In another biology class, students are being asked to type up reports in lieu of doing actual experiments.
“There’s a lack of exposure to lab materials and learning to follow lab procedure,” Mathews says. “I used to have lab partners, but now there’s no need.”
Kristina Ang, a sophomore studying fashion design at Parsons School of Design, has faced similar logistical challenges in trying to complete her assignments without the fabrics, patterns, sewing facilities and other equipment she’d previously been able to access on campus.
“Patterns, which can be most easily described as the parts that make up a look, are typically drawn/printed in life-sizes. So the biggest challenge for me was getting these patterns done at home where I don’t have access to large plotter printers at school,” Ang told City Limits. “I ended up having my designs sent to be printed out at FedEx, which took over a week and over $40 to be printed.”
She also ran into trouble acquiring fabric for her school projects, since shops are closed and she wasn’t able to get any delivered in time for her deadline.
“I had to think logically and use stuff that I already had at home,” Ang says. “I ended up making my designs out of bedsheets.”
Other have been similarly flexible in adjusting to their new classroom constraints, and stretching their creativity. Oh says she and her fellow acting students have been working to “bring life” into their new online-only platform: despite some time lags because of internet connectivity, students have been working to anticipate when lines will be said so there are no awkward pauses in scenes, as well as miming the physical actions that would have been performed had they all been together in person.
But she feels this is only a temporary solution.
“There is truly nothing like the real thing of being up on a stage and having an ensemble together, and that kind of hurts to think about,” she says.
“I do not think it’s feasible at all to get a quality education in acting online,” she added. “I’m really not a fan of that idea especially since I am attending a pretty expensive university and paying the same amount of money just isn’t logical to me at all.”
Oh isn’t the only student to feel this way. Christina Rynasko, whose daughter is also a student at NYU’s Tisch School of the Arts, filed a $5-million class-action lawsuit alleging that the move to online delivery does not warrant the steep tuition prices the institution charges. The suit claims breach of contract, stating the online options being offered are “subpar in practically every aspect, from the lack of facilities, materials, and access to faculty,” according to Patch. NYU has stated its intent to fight the suit.

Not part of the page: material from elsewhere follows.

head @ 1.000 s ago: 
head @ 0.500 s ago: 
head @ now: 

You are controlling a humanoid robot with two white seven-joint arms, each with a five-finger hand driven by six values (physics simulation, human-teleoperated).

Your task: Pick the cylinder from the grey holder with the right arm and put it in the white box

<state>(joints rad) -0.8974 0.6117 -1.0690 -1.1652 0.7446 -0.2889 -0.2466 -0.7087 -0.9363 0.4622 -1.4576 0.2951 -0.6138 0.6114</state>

More than 5,000 people have also signed a petition to have the arts school specifically issue tuition refunds.
“While we appreciate the concerted efforts of our professors to salvage what’s left of our education, we reject the assumption that an online Zoom education is equitable in content and value,” the petition reads.
It’s still unclear whether the city’s college and universities will resume in-person classes in the fall, and some students are rethinking their plans for next year if it doesn’t happen.
“There have been rumors that next semester is going to possibly be online as well and if that is the case, I’m probably going to take a gap semester,” says Ang, the fashion major. If she does, she says she’ll use that time as an opportunity to work on projects of her own until classes go back to normal.
“I think this period of time is allowing us all to realize a lot about ourselves and the way we work,” she says. “For better or for worse, I think we’re all going to come out of this experience a lot stronger than when we came in, so I’m just really rooting for all the students out there that are struggling to get past this.”